Tuesday, September 4, 2007

STRESSSSS

hey guys,
its been a while yet again. im thinking i should either scrap this blog, or actually use it, cos atm its kinda half hanging. ANYWAY, if people actually read this blog, i will blog, but if no one does, then i dont really see the point lol.

lots of stuff is happening in life atm, there are my music exams, studies, assignments, homework, school stuff, friends falling apart and friendships collapsing. yup, its all happening, and its happening fast. i am stressed out to the max, and i have no time to breathe.

its not actually as bad as it sounds. despite it all, im quite happy with me & God's "state" or "relationship" right now. i wake up every morning at 7 instead of 7.30 to do my quiet time, and its been really good for me. i feel so close to God, and i know that even in my darkest moments, he is there.

everything is happening, but i know there is a reason its all happening. i was talking to jerusha the other day, about stress (it was a really short msn convo) and i came to the conclusion that its not the stress, cos we'll have stress, and cares im pretty sure for almost the rest of our lives. its how we deal with it. im sure we can put this stress and turn in into a constructive thing...somehow. i havent yet learnt the key, but am learning =]

this week, my aim is; (actually i have two lol)
1. to live for others, not myself and
2. not bagg jonny about his ego, or about being chillian lol. (but thats a silly one haha, though me and serpil thought it was a good one lol, although hes so fun to bagg)

but i wanna focus on the first. living for others, ive found is quite challenging. time and time again, i find myself starting to talk about myself, until i consiously remember that i am trying to live for others. i guess thats how we are as humans, self centered and self absorbed, but we need to begin to change it. ive tried this this week, everytime i start to talk about myself, i think of God, instead of looking at myself, i look up. (not literally) and instead of telling people what i did last night, i ask them how they are. im still trying to establish what is crossing the line and what is just needing to spill stuff out though. its hard, but im getting there.

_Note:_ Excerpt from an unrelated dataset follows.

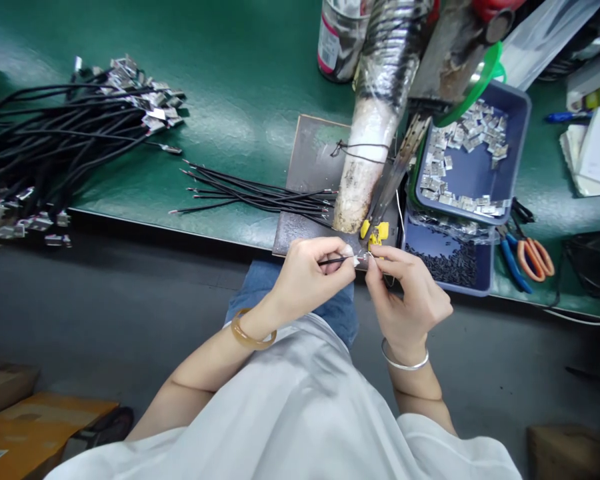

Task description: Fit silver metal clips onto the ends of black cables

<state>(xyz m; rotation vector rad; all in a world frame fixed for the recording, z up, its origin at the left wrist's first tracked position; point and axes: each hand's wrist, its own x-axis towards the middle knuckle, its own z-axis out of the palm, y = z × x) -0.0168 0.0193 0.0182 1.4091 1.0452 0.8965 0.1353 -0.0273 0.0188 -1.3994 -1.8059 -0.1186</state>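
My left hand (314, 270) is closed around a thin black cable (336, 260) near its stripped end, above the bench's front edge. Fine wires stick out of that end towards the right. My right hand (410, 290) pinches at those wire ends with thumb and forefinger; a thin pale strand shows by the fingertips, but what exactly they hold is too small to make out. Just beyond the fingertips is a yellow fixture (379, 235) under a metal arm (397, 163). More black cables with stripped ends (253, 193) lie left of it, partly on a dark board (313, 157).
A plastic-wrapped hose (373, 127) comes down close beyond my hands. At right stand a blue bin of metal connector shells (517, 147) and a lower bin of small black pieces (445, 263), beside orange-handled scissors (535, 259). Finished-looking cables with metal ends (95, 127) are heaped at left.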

please continue to pray for my youth group and my church. all your prayers have been appreciated.

anyway, that was just a thought.

i miss all you fungusses a lot recently, and i think im having one of those sentimental weeks, again. like jerry said. its really annoying, the timing lol.

im trying to care about other people, as much as i care about myself. i know that sounds funny, but its harder than it sounds.

I LOVEEE YOU ALL!
god bless :) and guess what? nick is out of hospital..YAY!